What to do: Please set the lines down again exactly, from the top of the entries through the line that contains "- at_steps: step".

Supplied information:
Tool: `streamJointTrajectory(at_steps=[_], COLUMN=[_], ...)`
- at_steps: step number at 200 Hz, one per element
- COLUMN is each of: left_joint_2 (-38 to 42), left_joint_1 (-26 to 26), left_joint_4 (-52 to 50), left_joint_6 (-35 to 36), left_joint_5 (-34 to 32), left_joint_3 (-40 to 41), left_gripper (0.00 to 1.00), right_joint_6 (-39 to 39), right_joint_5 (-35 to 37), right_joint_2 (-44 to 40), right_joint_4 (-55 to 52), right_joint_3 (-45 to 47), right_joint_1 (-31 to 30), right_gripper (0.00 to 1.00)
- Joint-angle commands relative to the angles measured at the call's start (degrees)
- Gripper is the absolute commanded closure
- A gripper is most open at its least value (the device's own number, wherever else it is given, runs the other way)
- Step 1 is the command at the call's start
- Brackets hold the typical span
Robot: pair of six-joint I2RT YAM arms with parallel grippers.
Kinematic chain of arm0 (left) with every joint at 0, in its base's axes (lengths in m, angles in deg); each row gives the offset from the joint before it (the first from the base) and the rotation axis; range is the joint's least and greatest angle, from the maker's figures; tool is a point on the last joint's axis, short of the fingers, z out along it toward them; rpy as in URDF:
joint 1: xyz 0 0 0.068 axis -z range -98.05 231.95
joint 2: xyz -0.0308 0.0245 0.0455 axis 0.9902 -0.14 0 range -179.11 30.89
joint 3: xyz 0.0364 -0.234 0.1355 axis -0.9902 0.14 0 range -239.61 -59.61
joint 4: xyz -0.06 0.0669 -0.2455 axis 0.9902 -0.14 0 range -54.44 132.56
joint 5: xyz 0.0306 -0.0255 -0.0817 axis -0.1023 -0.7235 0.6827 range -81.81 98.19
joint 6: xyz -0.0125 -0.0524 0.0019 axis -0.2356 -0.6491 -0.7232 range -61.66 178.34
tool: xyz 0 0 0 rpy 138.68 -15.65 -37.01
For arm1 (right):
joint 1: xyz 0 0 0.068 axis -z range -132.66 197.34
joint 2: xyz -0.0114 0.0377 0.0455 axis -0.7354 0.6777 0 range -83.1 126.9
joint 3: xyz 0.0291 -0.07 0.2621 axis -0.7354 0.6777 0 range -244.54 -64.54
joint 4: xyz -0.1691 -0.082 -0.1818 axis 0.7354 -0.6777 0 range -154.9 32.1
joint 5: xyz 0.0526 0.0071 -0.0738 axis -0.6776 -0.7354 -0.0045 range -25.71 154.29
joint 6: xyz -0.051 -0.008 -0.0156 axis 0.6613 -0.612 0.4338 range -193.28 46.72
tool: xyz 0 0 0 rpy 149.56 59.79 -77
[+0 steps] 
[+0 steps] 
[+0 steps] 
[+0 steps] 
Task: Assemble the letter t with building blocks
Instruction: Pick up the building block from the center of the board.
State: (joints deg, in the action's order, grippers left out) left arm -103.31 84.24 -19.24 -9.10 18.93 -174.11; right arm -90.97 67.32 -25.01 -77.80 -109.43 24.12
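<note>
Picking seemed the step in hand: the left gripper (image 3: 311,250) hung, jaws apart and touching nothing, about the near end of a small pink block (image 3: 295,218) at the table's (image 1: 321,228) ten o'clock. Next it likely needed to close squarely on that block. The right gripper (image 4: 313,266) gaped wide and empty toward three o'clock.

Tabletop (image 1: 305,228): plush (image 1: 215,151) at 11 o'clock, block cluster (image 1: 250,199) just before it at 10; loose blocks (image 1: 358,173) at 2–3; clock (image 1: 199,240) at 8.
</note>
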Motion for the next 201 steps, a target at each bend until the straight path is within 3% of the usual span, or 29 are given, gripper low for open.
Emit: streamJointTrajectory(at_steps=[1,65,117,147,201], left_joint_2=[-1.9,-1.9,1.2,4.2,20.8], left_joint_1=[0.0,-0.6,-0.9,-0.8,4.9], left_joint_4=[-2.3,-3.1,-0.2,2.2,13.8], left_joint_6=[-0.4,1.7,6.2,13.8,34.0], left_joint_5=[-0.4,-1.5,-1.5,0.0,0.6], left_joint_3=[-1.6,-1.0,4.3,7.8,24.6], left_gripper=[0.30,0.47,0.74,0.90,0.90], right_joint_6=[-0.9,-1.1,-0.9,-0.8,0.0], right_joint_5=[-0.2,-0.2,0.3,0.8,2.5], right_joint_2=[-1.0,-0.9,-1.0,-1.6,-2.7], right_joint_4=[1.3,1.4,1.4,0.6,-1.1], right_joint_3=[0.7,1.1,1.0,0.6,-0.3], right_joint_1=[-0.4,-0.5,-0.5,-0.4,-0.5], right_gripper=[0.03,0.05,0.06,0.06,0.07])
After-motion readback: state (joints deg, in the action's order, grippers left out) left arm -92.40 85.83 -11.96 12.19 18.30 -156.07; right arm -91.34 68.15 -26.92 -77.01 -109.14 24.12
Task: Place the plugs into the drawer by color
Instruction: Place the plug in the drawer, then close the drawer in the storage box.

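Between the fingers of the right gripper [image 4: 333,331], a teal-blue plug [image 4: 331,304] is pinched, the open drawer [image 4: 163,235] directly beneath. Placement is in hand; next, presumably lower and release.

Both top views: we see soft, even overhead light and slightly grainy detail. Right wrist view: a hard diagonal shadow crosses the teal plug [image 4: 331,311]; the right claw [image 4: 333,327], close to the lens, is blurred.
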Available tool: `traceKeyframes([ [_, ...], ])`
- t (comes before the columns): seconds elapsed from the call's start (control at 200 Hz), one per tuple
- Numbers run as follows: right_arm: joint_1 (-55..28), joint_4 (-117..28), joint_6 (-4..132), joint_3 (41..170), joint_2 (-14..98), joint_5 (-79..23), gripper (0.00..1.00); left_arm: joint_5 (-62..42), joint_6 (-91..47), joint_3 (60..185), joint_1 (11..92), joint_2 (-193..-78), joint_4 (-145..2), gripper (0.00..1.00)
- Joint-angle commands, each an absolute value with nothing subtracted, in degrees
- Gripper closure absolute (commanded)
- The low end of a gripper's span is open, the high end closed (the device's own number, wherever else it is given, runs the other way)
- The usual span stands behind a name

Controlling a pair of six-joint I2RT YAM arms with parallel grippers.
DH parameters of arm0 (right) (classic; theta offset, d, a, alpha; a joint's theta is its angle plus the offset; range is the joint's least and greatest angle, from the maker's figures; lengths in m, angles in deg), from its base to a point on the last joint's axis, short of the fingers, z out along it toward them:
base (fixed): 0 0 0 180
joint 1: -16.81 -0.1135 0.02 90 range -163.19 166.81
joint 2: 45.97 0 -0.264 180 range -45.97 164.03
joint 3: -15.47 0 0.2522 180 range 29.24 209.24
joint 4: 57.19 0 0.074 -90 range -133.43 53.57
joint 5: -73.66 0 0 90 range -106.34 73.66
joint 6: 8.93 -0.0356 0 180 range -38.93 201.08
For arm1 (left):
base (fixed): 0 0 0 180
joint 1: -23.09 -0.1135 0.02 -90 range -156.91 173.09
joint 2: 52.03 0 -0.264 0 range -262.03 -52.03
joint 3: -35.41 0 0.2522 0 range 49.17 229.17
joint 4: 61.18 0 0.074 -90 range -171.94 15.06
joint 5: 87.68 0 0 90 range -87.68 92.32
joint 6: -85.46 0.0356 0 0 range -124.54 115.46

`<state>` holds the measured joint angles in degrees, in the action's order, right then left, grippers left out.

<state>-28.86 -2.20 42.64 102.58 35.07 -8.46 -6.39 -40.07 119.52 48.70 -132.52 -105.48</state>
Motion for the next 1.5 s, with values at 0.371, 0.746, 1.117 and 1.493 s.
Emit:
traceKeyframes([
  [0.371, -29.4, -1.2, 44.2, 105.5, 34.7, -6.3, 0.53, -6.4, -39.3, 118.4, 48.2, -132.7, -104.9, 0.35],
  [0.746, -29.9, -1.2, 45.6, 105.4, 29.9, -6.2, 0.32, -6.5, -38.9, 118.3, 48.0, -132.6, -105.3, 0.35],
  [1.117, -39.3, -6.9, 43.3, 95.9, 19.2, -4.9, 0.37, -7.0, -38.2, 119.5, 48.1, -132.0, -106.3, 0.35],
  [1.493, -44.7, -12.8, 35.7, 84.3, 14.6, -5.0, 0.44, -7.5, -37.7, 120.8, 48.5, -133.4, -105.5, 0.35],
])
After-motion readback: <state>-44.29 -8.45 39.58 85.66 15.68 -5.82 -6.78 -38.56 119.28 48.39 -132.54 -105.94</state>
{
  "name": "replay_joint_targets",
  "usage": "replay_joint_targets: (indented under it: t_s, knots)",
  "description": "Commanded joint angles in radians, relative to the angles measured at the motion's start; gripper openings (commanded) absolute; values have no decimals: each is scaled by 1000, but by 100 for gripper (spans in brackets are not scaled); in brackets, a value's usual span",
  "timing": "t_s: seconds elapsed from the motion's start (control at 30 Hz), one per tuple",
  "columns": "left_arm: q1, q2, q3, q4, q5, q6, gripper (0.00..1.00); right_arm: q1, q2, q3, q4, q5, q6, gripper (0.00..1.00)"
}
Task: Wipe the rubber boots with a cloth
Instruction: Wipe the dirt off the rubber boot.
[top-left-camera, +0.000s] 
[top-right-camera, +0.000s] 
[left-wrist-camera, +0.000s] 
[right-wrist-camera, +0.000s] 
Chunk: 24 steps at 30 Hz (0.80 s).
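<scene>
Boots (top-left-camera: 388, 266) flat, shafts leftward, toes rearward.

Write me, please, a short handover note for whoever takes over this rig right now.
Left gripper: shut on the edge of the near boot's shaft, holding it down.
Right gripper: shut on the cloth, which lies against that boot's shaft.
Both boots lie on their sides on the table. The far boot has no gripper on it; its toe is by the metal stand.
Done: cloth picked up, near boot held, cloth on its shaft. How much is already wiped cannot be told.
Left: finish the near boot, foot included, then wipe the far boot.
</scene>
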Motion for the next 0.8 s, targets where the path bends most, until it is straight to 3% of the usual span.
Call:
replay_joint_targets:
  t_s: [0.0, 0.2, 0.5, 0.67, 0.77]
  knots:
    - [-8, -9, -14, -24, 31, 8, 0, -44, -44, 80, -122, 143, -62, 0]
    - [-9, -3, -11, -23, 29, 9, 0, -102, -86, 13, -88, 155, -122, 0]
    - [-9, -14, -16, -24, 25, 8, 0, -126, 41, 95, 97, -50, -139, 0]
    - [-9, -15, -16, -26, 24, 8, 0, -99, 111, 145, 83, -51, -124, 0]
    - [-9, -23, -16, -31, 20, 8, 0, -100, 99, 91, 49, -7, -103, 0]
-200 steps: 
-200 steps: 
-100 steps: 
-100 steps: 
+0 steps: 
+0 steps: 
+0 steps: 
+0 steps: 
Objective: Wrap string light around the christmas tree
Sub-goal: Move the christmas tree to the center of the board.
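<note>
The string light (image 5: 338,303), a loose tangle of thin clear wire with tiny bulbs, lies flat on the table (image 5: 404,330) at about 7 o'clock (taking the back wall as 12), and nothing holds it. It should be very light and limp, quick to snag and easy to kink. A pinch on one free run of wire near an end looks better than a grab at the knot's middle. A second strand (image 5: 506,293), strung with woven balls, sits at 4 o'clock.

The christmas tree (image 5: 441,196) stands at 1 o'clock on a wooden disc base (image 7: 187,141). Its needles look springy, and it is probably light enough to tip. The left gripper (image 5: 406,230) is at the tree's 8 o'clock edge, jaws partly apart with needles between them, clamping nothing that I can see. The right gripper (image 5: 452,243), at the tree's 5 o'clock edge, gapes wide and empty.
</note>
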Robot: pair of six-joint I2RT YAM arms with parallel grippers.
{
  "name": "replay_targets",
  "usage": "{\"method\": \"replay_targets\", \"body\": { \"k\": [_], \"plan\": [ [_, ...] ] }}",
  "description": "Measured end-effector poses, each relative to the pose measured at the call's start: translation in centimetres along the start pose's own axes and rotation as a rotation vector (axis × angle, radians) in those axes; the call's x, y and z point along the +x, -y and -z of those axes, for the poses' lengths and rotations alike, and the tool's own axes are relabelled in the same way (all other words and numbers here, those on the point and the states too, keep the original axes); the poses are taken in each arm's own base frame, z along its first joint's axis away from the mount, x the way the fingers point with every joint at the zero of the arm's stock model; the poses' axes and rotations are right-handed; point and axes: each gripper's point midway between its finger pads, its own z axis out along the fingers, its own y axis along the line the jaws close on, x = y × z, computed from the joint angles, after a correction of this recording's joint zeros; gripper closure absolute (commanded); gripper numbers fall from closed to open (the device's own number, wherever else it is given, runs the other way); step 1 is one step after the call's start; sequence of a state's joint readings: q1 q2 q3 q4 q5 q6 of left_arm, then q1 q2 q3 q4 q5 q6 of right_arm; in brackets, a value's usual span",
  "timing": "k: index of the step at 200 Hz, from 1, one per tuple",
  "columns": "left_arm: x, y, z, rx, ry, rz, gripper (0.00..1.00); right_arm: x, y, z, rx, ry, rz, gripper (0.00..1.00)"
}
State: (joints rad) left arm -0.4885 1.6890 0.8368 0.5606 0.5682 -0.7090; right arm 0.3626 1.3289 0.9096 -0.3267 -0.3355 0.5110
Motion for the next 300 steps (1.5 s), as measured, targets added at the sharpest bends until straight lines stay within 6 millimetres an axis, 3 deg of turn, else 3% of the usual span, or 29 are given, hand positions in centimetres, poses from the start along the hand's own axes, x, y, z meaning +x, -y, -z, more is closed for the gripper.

Response area:
Tool: `streamJointTrajectory(at_steps=[_], COLUMN=[_], ...)`
- at_steps: step number at 200 Hz, one per element

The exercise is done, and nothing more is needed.